I have a nested for loop which generates the following assembly:
# branch target labels manually added for readability
002E20F8 mov ebx,esi
002E20FA mov dword ptr [ebp-10h],3B9ACA00h
002E2101 sub ebx,edi
002E2103 add ebx,7
002E2106 shr ebx,3
002E2109 nop dword ptr [eax]
outer_loop:
002E2110 xor eax,eax
002E2112 xor ecx,ecx
002E2114 cmp edi,esi
002E2116 mov edx,ebx
002E2118 cmova edx,eax
002E211B mov eax,edi
002E211D test edx,edx
002E211F je main+107h (02E2137h) ;end_innerloop
inner_loop:
002E2121 movsd xmm0,mmword ptr [eax]
002E2125 inc ecx ; inc/addsd swapped
002E2126 addsd xmm0,mmword ptr [k]
002E212B add eax,8
002E212E movsd mmword ptr [k],xmm0
002E2133 cmp ecx,edx
002E2135 jne main+0F1h (02E2121h) ;inner_loop
end_innerloop:
002E2137 sub dword ptr [ebp-10h],1
002E213B jne main+0E0h (02E2110h) ;outer_loop
If I change a line of code before the nested for loop to simply declare an int
and then print it out after the for loop. This makes the compiler pull the store/reload of k
out of the loop.
The first version of the question described this as "generate the instructions in a slightly different order". (editor's note: perhaps I should leave this analysis / correction for the answer?)
003520F8 mov ebx,esi
003520FA mov dword ptr [ebp-10h],3B9ACA00h
00352101 sub ebx,edi
00352103 add ebx,7
00352106 shr ebx,3
00352109 nop dword ptr [eax]
outer_loop:
00352110 xor eax,eax
00352112 xor ecx,ecx
00352114 cmp edi,esi
00352116 mov edx,ebx
00352118 cmova edx,eax
0035211B mov eax,edi
0035211D test edx,edx
0035211F je main+107h (0352137h) ;end_innerloop
00352121 movsd xmm0,mmword ptr [k] ; load of k hoisted out of the loop. Strangely not optimized to xorpd xmm0,xmm0
inner_loop:
00352126 addsd xmm0,mmword ptr [eax]
0035212A inc ecx
0035212B add eax,8
0035212E cmp ecx,edx
00352130 jne main+0F6h (0352126h) ;inner_loop
00352132 movsd mmword ptr [k],xmm0 ; movsd in different place.
end_innerloop:
00352137 sub dword ptr [ebp-10h],1
0035213B jne main+0E0h (0352110h) ;outer_loop
This second arrangement by the compiler is 3x faster. I'm slightly shocked by this. Does anyone know what is going on?
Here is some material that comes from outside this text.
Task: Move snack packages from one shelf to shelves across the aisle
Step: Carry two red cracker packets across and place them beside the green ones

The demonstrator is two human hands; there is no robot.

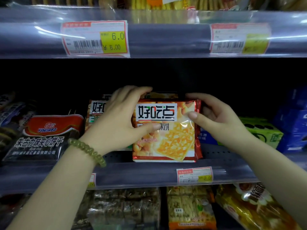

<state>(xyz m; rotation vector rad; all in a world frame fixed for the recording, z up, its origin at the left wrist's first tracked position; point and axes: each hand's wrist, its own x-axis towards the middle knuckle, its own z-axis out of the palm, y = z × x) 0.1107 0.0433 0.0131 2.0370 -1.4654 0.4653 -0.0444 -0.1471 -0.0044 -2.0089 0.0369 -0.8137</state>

This was compiled with Visual Studio 2015.
Compiler flags (I can add more if requested):
Optimization: Maximize Speed /O2
The code:
#include <iostream>
#include <vector>
#include "Stopwatch.h"
static constexpr int N = 1000000000;
int main()
{
std::vector<double> buffer;
buffer.resize(10);
for (auto& i : buffer)
{
i = 1e-100;
}
double k = 0;
int h = 0; // removing this line and swapping the lines std::cout << "time = "... results in 3x slower code??!!
Stopwatch watch;
for (int i = 0; i < N; i++)
{
for (auto& j : buffer)
{
k += j;
}
}
//std::cout << "time = " << watch.ElapsedMilliseconds() << " / " << k << std::endl;
std::cout << "time = " << watch.ElapsedMilliseconds() << " / " << k << " / " << h << std::endl;
std::cout << "Done...";
std::getchar();
return EXIT_SUCCESS;
}
Stopwatch class:
#pragma once
#include <chrono>
class Stopwatch
{
private:
typedef std::chrono::high_resolution_clock clock;
typedef std::chrono::microseconds microseconds;
typedef std::chrono::milliseconds milliseconds;
clock::time_point _start;
public:
Stopwatch()
{
Restart();
}
void Restart()
{
_start = clock::now();
}
double ElapsedMilliseconds()
{
return ElapsedMicroseconds() * 1E-3;
}
double ElapsedSeconds()
{
return ElapsedMicroseconds() * 1E-6;
}
Stopwatch(const Stopwatch&) = delete;
Stopwatch& operator=(const Stopwatch&) = delete;
private:
double ElapsedMicroseconds()
{
return static_cast<double>(std::chrono::duration_cast<microseconds>(clock::now() - _start).count());
}
};
After editing the question to fix your confusingly-placed line-breaks, and add branch-target labels in front of the addresses in the jcc
instructions to figure out what the code was actually doing, it became clear that the loops were significantly different. The movsd
isn't reordered within the loop; it's outside the loop.
Instead of leaving that stuff in the question and correcting it in the answer, I decided to edit the question and talk about it here. I figured the code blocks were long enough that future readers would just get bogged down trying to keep track of 4 versions of the code, and it wasn't something that would help people with the same question would find it with a search engine.
The fast version keeps k
in a register (xmm0
), while the slow version reloads/stores it every iteration. This is often a sign that the compiler's alias analysis failed to prove that things couldn't overlap.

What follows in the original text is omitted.